Светлый фон

Она была такой трогательной душкой, что когда они выходили из Гриля, он не мог удержаться – ибо чувственность лучший питательный бульон роковой ошибки, – чтобы не погладить ее глянцевитое молодое плечо, идеальная бильбоковая округлость которого на одно мгновение, счастливейшее мгновение в ее жизни, попала в чашечку его ладони. Затем она пошла впереди него, так ощущая на себе его пристальный взгляд, как если бы выигрывала приз «за выдержку». Он мог описать ее платье лишь как ворох перьев (если у страусов бывают медно-рыжие завитки), подчеркивающих длину ее ног в ниноновых чулках и свободу ее широкой походки. Объективно говоря, элегантность Люсетты отличалась большей остротой, чем у ее «вагинальной» сестры. Когда они переходили от палубы к палубе, пересекали площадки, где русские матросы, одобрительно поглядывая на красивую пару, говорящую на их несравненном языке, споро натягивали бархатные канаты, Люсетта казалась ему каким-то акробатическим существом, нечувствительным к буйству моря. С негодованием джентльмена он обратил внимание на то, что ее надменно поднятый подбородок, черные крылья и легкая походка привлекали к себе не только невинные голубые взоры, но и дерзкие взгляды похотливых попутчиков. Он во всеуслышанье объявил, что следующий же нахальный примат получит пощечину, и, невольно попятившись назад, все еще нелепо-воинственно жестикулируя, упал в палубный шезлонг (он тоже слегка прокрутил катушку времени вспять), вызвав у нее звонкий смех. Чувствуя себя теперь намного более счастливой, наслаждаясь его галантной шампанской вспыльчивостью, она увела Вана прочь от миража своих поклонников, обратно к лифту.
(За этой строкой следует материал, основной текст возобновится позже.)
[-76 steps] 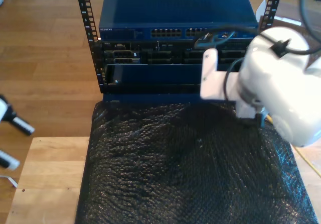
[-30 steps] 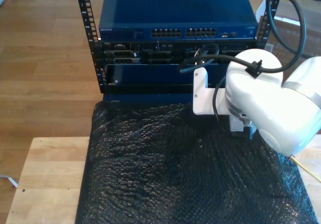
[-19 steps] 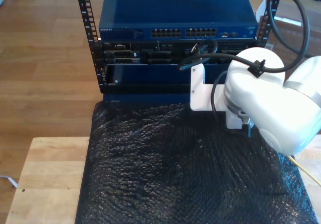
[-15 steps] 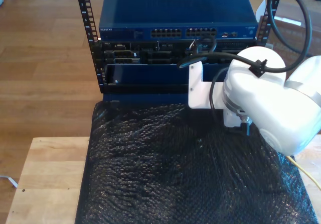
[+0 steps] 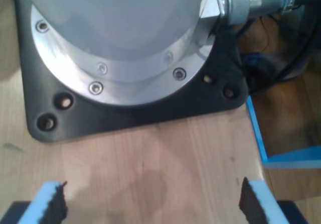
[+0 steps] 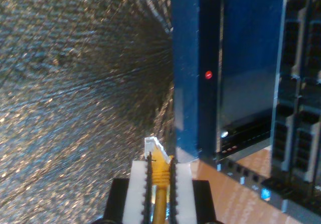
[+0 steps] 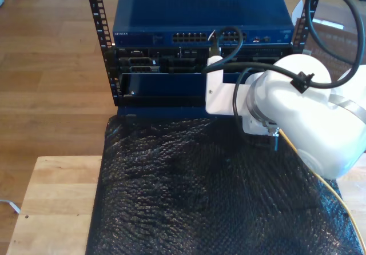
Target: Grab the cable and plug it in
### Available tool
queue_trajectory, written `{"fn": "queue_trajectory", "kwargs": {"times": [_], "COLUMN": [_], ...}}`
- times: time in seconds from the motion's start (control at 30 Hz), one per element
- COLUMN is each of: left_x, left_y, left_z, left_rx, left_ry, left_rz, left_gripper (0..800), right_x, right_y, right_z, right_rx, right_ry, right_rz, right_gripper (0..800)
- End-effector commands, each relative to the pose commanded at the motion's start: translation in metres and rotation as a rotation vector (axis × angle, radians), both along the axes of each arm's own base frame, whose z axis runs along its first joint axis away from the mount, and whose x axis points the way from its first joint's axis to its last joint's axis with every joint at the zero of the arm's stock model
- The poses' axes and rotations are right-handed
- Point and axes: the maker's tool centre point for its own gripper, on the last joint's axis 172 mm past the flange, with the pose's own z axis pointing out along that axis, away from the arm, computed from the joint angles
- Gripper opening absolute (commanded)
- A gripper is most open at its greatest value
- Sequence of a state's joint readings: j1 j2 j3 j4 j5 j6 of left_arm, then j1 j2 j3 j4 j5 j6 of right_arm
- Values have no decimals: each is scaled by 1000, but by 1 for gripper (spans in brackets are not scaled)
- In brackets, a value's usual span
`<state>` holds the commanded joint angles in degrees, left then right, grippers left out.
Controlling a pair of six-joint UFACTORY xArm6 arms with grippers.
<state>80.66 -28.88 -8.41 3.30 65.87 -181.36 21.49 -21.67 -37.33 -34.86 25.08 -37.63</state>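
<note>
My second gripper [image 6: 159, 170], jaws clamped on the cable [image 6: 160, 184], points its clear plug toward the blue rack [image 6: 241, 68] for insertion; my first gripper [image 5: 150, 204] waits wide open, empty.

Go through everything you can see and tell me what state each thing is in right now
my second gripper: shut on the cable
cable: held, clear plug forward, not yet plugged in
my first gripper: open, holding nothing
red light: lit
black bubble wrap: spread flat on the wooden table
</note>
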Motion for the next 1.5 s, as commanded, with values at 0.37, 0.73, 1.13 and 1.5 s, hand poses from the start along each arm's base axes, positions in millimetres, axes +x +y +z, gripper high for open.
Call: {"fn": "queue_trajectory", "kwargs": {"times": [0.37,0.73,1.13,1.5], "left_x": [1,1,1,1], "left_y": [0,0,0,0], "left_z": [-12,-12,-12,-12], "left_rx": [28,28,28,28], "left_ry": [-9,-9,-9,-9], "left_rz": [3,2,2,2], "left_gripper": [800,800,800,800], "right_x": [6,-12,-14,-6], "right_y": [12,2,12,2], "right_z": [3,-6,0,-23], "right_rx": [34,19,-156,-142], "right_ry": [-94,-98,-176,-133], "right_rz": [69,84,261,242], "right_gripper": [1,1,1,1]}}
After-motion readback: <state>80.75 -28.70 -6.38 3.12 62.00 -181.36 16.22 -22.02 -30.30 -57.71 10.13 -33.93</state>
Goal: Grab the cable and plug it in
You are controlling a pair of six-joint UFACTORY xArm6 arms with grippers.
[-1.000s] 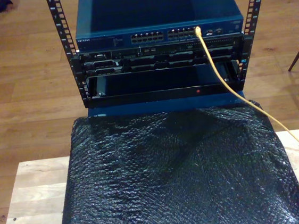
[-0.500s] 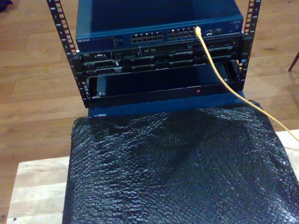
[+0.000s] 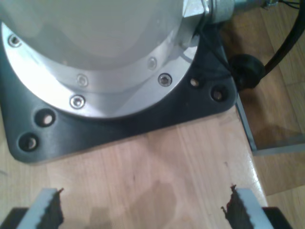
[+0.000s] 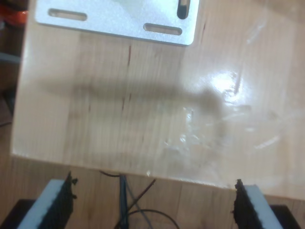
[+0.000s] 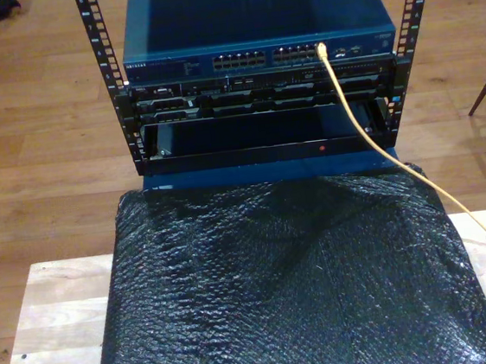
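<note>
Exterior view: cable [image 5: 353,109] plugged into switch [image 5: 257,26].

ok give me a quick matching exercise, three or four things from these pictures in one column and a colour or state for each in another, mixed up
Things:
1. the cable
2. network switch
3. bubble wrap sheet
4. my first pincer

Colour or state:
a. black, spread over the table
b. open, above bare light wood
c. yellow, one end plugged into a port
d. dark blue, at the top of the rack

Pairs: 1-c, 2-d, 3-a, 4-b
</note>
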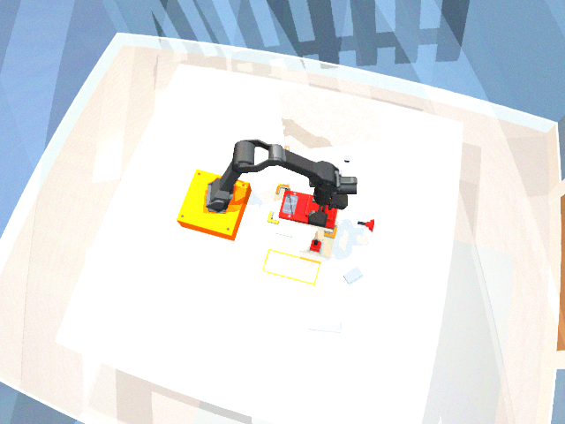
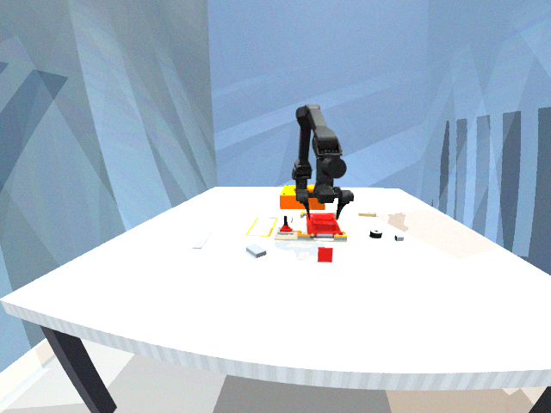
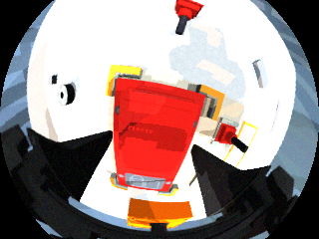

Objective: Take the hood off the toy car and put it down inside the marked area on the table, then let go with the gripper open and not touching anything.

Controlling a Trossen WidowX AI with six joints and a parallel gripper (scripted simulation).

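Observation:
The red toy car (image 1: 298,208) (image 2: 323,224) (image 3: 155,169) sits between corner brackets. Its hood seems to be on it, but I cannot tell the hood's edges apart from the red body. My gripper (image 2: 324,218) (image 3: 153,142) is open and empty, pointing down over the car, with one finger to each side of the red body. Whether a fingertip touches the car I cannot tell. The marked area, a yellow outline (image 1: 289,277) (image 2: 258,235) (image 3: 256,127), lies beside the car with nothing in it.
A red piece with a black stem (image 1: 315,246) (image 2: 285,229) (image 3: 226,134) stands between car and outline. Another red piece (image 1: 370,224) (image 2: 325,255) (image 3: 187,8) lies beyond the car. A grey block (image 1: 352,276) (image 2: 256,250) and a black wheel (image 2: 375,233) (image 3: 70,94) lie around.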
Без особого интереса они осмотрели выставленные в витрине предметы роскоши. Люсетта усмехнулась, увидев купальный костюм из ткани с золотыми нитями. Вана озадачило наличие среди вещей нагайки и кирки. Полдюжины экземпляров «Зальцмана» в глянцевитых обложках импозантно возвышались между портретом красивого, задумчивого, теперь совершенно забытого автора и Минго-Бинговой вазой с иммортелями.

Он ухватился за красный канат, и они вошли в салон.

«На кого же она похожа? – спросила Люсетта. – En laid et en lard?»

«Не знаю, – солгал он. – На кого?»

«Это не важно, – сказала она. – Сегодня ты мой. Мой, мой, мой!»

Она цитировала Киплинга, ту строчку, с которой Ада, случалось, обращалась к Даку. Он огляделся в поисках соломинки прокрустовой прокрастинации.

«Пожалуйста, – сказала Люсетта, – я устала ходить, я слаба, меня лихорадит, я ненавижу штормы, давай уже пойдем в постель!»